Seminars at the Faculty of Informatics

Voltage-Gated Channel Channelopathies: Small defects with fatal consequences

Speaker: Hughues Abriel
  University of Bern
Date: Friday, October 7, 2016
Place: USI Lugano Campus, room A21, Red building (Via G. Buffi 13)
Time: 15:30

 

Abstract:

Channelopathies such as cardiac arrhythmias and pain syndromes are caused by either genetic or acquired dysfunction of ion channels. Our group investigates the molecular and cellular mechanisms involving members of the family of voltage-gated sodium channels (Nav1.x) leading to cardiac, neurological, and muscular phenotypes. Two main approaches are used: on the one hand, we study and characterize mutant channels found in patients and families with pathological phenotypes, and on the other hand, we look for new regulatory mechanisms that may be playing roles in such channelopathies.
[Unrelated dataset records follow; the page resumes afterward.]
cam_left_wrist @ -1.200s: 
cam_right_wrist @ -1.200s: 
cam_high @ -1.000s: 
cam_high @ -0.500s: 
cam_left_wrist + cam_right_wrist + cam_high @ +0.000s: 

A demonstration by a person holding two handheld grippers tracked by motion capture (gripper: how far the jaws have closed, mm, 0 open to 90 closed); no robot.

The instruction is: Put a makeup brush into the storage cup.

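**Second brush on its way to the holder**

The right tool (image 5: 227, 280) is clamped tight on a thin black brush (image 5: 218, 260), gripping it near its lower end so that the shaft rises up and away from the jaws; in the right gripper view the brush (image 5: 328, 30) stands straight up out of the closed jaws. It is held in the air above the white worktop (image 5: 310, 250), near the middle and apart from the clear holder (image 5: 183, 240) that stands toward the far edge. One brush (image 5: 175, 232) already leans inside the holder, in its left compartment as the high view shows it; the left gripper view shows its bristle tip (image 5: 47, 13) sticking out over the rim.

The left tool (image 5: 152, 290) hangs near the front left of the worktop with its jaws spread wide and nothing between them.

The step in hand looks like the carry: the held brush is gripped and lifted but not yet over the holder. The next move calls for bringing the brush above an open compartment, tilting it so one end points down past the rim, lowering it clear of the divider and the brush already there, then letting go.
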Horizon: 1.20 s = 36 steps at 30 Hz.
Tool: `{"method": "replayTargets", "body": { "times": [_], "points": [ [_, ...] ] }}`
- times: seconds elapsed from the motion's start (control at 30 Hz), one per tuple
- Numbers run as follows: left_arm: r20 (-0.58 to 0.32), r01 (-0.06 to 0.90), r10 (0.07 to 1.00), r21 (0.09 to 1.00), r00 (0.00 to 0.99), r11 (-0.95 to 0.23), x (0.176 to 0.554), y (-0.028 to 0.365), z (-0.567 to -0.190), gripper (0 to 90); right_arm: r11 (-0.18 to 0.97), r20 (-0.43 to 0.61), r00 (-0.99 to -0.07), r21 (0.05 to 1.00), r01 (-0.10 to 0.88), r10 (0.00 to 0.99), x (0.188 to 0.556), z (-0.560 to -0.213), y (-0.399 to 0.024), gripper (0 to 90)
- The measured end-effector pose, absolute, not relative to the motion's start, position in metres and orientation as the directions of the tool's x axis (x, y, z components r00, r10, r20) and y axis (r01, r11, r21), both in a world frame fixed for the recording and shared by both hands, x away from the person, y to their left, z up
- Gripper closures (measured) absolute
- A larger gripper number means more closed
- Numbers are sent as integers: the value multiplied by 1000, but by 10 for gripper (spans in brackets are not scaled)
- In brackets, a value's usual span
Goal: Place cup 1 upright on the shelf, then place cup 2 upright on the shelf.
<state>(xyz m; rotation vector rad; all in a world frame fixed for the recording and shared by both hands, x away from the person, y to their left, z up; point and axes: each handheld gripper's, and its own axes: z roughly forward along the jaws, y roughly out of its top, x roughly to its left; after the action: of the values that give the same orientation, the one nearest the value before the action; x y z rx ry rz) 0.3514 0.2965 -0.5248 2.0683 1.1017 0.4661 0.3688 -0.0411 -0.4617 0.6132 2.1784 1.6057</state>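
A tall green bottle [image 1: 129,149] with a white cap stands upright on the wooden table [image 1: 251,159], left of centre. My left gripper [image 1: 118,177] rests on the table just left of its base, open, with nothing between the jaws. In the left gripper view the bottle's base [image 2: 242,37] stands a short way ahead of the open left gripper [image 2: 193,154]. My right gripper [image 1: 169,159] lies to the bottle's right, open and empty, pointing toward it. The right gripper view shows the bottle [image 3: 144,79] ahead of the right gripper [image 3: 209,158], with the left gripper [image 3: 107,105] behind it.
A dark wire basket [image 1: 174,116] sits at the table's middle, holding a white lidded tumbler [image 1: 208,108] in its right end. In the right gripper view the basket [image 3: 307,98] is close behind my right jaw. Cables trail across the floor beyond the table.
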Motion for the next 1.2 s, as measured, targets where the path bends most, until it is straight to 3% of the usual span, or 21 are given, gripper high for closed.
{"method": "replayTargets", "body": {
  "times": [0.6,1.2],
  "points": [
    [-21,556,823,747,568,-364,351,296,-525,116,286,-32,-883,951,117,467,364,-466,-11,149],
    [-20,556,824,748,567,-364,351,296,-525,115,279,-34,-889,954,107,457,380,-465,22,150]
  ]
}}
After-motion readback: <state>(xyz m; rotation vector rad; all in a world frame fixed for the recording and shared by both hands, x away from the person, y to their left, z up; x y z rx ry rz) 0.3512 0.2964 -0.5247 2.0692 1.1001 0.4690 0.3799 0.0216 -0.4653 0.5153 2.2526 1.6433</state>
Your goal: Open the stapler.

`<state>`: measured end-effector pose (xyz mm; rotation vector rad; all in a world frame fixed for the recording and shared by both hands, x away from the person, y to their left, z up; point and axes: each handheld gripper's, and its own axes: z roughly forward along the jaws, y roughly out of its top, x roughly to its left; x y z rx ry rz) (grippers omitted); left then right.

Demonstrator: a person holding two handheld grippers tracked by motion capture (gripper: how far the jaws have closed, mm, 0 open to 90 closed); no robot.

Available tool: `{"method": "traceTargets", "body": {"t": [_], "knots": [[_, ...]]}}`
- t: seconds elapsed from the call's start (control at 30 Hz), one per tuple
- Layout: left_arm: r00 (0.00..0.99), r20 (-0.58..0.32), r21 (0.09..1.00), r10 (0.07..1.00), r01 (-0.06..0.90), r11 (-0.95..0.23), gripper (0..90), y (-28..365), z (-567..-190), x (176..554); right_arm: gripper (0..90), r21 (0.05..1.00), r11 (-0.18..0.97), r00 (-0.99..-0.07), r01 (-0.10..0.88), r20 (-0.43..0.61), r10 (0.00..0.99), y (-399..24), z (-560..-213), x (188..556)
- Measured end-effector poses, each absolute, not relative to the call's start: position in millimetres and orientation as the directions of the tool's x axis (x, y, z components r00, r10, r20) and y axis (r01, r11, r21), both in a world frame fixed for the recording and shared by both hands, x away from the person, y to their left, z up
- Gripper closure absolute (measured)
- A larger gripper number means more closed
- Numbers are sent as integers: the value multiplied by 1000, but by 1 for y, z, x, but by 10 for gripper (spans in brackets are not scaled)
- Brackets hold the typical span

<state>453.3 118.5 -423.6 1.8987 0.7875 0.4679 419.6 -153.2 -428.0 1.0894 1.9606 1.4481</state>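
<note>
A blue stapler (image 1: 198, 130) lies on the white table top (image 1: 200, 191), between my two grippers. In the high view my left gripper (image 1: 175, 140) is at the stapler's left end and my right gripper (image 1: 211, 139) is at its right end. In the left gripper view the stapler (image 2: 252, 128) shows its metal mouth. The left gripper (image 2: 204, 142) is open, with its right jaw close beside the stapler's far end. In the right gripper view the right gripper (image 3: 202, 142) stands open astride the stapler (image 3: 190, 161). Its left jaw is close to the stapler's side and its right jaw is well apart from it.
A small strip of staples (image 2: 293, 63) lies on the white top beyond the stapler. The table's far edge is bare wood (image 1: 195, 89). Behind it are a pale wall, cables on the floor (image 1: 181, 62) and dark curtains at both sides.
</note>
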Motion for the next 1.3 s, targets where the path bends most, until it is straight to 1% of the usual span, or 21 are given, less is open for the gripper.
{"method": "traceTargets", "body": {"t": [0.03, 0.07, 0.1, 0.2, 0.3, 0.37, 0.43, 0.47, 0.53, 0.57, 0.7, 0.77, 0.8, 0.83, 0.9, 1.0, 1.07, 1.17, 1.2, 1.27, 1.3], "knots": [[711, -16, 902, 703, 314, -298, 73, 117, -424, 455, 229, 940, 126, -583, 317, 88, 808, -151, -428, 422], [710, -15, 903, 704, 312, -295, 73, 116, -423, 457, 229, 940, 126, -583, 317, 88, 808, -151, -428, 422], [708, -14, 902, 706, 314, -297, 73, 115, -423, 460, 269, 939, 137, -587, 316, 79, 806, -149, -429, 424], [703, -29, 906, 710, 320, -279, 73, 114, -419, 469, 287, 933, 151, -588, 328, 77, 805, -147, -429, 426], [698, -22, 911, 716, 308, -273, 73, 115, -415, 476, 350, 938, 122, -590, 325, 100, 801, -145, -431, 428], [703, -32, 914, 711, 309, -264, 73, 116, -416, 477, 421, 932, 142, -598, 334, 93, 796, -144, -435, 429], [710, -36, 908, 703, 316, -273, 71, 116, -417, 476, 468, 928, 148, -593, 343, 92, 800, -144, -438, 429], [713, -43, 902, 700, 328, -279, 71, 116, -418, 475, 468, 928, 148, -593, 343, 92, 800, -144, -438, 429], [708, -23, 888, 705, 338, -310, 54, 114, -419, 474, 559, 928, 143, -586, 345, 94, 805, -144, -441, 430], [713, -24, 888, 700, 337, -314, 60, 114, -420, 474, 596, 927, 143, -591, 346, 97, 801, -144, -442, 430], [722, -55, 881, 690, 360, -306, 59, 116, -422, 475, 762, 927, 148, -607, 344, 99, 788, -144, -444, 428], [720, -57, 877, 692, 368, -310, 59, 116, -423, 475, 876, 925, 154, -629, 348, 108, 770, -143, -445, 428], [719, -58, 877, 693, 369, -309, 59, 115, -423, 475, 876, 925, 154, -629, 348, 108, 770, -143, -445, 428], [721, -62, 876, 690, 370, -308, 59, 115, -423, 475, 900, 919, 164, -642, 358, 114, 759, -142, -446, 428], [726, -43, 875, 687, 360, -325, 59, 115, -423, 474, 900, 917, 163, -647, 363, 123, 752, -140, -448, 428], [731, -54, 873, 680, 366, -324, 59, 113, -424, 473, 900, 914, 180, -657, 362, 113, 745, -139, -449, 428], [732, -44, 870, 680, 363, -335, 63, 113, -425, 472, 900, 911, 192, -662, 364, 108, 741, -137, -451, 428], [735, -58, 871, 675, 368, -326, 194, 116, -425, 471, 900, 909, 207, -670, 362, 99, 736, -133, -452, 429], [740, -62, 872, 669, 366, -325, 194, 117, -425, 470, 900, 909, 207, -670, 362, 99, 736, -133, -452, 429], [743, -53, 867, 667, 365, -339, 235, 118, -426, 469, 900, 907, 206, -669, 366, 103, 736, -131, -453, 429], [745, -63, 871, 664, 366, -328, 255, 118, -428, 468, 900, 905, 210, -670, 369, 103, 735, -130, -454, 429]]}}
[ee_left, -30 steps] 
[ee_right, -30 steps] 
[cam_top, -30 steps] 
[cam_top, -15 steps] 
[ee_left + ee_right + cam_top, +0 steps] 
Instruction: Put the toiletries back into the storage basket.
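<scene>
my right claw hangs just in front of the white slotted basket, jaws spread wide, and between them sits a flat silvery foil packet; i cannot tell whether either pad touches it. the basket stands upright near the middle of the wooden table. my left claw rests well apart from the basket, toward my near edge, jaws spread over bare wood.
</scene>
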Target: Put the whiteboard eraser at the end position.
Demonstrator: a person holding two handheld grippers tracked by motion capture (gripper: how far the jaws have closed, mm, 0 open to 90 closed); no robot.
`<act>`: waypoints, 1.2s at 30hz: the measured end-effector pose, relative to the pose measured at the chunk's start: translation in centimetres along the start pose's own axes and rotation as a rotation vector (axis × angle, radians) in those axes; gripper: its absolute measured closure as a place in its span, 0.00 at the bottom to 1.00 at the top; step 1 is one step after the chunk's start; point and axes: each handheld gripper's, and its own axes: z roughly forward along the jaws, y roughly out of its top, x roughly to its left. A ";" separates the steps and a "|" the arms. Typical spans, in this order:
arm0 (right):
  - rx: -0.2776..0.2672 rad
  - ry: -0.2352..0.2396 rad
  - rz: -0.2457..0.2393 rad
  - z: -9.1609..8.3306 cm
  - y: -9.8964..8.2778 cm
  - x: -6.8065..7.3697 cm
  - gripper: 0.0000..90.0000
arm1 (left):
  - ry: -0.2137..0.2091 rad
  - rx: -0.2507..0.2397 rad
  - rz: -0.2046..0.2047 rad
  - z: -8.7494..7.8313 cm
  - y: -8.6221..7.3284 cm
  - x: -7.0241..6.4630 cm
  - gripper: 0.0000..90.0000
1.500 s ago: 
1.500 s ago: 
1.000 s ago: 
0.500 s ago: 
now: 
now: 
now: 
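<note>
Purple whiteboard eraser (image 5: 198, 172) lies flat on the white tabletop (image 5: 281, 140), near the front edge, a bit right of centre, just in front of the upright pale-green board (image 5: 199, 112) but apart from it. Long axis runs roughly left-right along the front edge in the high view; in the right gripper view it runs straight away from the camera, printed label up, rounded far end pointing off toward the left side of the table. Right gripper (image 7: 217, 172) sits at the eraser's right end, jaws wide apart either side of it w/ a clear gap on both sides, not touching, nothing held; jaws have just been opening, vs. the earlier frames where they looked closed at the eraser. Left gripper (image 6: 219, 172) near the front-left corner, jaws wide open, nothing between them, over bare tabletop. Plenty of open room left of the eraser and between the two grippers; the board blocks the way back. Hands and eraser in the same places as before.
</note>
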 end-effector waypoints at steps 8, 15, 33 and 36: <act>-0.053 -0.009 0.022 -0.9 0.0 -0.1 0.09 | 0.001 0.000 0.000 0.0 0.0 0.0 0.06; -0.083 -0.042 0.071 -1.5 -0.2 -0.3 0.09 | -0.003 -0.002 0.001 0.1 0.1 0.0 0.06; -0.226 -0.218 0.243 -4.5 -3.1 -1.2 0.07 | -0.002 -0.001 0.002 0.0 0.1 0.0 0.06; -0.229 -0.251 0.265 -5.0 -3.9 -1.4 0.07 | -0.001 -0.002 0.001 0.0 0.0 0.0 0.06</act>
In this seminar, I will focus on the studies performed in our group at the University of Bern where we investigate the possible pathogenicity of genetic variants found in patients with cardiac disorders.

 

Biography:

Hugues Abriel studied life sciences at the Swiss Federal Institute of Technology in Zurich (ETHZ, 1989) and medicine at the University of Lausanne in Switzerland (MD, 1994). He received a PhD degree in Physiology from the University of Lausanne (1995). He has spent two years as a research scientist at Columbia University in New York, USA. Hugues Abriel has been a Group Leader (2002-2009) at the Department of Pharmacology and Toxicology at the University of Lausanne thanks to a professorship from the Swiss National Science Foundation (SNSF-Professor). From 2009 until 2016, he was the Director of the Department of Clinical Research of the University of Bern at the Inselspital. Since October 2016, he is the Managing Director of the Institute of Biochemistry and Molecular Medicine of the University of Bern, as well as Professor of Molecular Medicine. Since 2012, he is a member of the Research Council of the SNSF, and he is since 2016 Vice-President of the Division of Biology and Medicine. He is the Director since 2015 of the SNSF-funded research network NCCR TransCure. His research work focuses on the roles of ion channels in human diseases (channelopathies). Currently, he is mainly exploring the genetic, molecular and cellular bases of cardiac arrhythmias.